You might be experiencing telogen effluvium, a common type of loss of hair that I typically call “& ldquo; shock shedding.

& rdquo; Learn more. Healthy Skin

What is loss of hair?

American Academy of Dermatology (AAD) notes that 80 million males and females in America have hereditary hair loss (alopecia).

It can affect simply the hair on your scalp or your whole body. Although alopecia is more common in older adults, excessive hair loss can take place in kids too.

It's regular to lose in between 50 and 100 hairs a day. With about 100,000 hairs on your head, that little loss isn't visible.

New hair typically replaces the lost hair, but this doesn't constantly occur. Hair loss can establish slowly over years or happen suddenly. Hair loss can be long-term or short-term.
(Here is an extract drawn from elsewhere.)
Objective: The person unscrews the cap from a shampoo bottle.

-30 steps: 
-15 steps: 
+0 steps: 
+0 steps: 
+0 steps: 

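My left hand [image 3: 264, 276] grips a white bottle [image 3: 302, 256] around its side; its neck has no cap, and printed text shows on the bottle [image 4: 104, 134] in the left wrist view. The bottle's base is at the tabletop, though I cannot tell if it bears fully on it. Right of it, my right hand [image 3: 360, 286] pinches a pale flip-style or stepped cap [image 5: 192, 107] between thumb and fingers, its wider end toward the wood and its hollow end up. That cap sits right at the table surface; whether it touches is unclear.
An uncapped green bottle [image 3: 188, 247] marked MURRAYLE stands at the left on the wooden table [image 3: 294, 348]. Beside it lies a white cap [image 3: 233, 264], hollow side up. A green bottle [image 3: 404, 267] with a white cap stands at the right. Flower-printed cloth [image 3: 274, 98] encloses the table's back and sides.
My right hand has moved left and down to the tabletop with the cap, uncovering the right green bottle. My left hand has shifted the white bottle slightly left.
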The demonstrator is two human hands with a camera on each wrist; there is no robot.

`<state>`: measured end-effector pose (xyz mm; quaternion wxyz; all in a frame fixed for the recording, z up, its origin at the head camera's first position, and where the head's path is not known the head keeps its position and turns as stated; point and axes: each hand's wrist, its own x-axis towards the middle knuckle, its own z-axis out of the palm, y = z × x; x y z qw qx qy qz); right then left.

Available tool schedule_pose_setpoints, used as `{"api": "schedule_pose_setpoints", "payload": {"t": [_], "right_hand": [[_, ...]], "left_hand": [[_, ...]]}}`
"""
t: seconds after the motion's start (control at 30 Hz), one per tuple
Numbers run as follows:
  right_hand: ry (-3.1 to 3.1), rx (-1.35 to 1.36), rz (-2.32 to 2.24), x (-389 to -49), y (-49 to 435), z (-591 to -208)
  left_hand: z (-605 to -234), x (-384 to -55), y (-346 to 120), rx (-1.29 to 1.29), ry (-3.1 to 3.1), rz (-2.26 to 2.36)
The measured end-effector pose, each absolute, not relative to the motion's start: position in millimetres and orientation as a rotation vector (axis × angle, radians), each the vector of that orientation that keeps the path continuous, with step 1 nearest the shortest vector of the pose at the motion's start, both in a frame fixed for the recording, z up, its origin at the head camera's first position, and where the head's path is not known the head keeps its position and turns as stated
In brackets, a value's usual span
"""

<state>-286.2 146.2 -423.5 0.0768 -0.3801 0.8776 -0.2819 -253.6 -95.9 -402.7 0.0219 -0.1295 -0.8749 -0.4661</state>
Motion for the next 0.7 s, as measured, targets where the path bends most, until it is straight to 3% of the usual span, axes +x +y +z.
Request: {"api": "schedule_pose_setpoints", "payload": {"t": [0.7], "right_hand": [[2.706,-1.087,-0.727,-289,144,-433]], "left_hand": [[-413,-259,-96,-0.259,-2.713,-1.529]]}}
It's impossible to count the amount of hair lost on an offered day. You might be losing more hair than is typical if you notice a big amount of hair in the drain after washing your hair or clumps of hair in your brush. You might also notice thinning patches of hair or baldness.

If you discover that you're losing more hair than typical, you must discuss the issue with your medical professional. They can identify the underlying cause of your loss of hair and suggest proper treatment strategies.

What triggers loss of hair?

First, your doctor or skin doctor (a medical professional who specializes in skin problems) will attempt to figure out the underlying cause of your loss of hair. The most typical cause of hair loss is hereditary male- or female-pattern baldness.

If you have a household history of baldness, you may have this type of loss of hair. Certain sex hormonal agents can set off hereditary hair loss. It might start as early as puberty.

In some cases, hair loss might occur with a basic halt in the cycle of hair growth. Major illnesses, surgeries, or distressing events can trigger hair loss. However, your hair will normally start growing back without treatment.

Hormone modifications can trigger momentary hair loss. Examples include:

pregnancy

childbirth

terminating making use of birth control pills menopause Medical conditions that can trigger loss of hair consist of:

thyroid disease alopecia areata (an autoimmune disease that assaults hair follicles) scalp infections like ringworm Diseases that cause scarring, such as lichen planus and some kinds of lupus, can lead to permanent hair loss because of the scarring.

Hair loss can likewise be because of medications utilized to deal with:

cancer high blood pressure arthritis depression

heart problems

A physical or psychological shock may activate visible loss of hair. Examples of this kind of shock consist of:

a death in the family

extreme weight-loss

a high fever

Individuals with trichotillomania (hair-pulling condition) have a requirement to pull out their hair, normally from their head, eyebrows, or eyelashes.

Traction hair loss can be due to hairstyles that put pressure on the follicles by pulling the hair back very firmly.

A diet doing not have in protein iron, and other nutrients can likewise cause thinning hair.